**** DATA SECTION

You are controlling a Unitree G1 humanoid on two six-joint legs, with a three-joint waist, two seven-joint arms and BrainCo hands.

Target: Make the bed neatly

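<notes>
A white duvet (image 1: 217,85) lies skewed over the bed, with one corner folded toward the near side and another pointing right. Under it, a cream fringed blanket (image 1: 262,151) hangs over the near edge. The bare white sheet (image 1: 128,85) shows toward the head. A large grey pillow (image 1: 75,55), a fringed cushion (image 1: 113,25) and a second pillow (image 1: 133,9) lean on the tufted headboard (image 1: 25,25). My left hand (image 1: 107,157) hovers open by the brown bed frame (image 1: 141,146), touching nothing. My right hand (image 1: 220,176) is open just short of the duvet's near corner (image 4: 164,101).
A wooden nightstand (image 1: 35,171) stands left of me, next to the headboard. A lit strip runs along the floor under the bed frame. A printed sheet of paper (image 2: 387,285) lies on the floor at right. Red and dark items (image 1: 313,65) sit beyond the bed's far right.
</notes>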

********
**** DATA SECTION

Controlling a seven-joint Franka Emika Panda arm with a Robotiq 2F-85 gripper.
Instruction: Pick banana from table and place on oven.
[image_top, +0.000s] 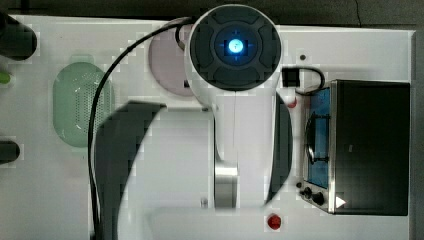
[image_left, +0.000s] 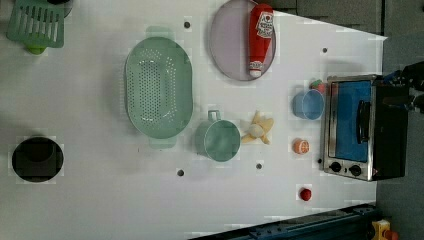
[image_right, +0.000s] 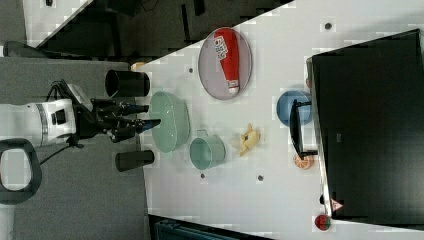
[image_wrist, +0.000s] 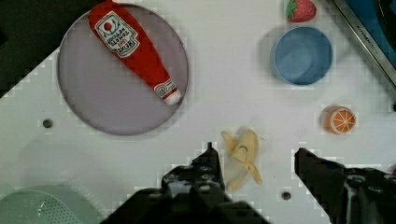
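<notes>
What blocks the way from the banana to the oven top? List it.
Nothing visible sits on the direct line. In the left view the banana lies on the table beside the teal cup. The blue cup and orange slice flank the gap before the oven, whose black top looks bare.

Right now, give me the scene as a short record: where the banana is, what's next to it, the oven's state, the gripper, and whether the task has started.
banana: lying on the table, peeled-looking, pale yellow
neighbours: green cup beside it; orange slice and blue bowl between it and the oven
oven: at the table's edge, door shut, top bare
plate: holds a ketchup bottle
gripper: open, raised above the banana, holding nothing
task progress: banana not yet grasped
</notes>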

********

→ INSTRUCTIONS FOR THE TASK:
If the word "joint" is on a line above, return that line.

→ SOLUTION FOR THIS PROBLEM:
You are controlling a Unitree G1 humanoid on two six-joint legs, with a three-joint waist, two seven-joint arms and BrainCo hands.
Controlling a seven-joint Franka Emika Panda arm with a Robotiq 2F-85 gripper.

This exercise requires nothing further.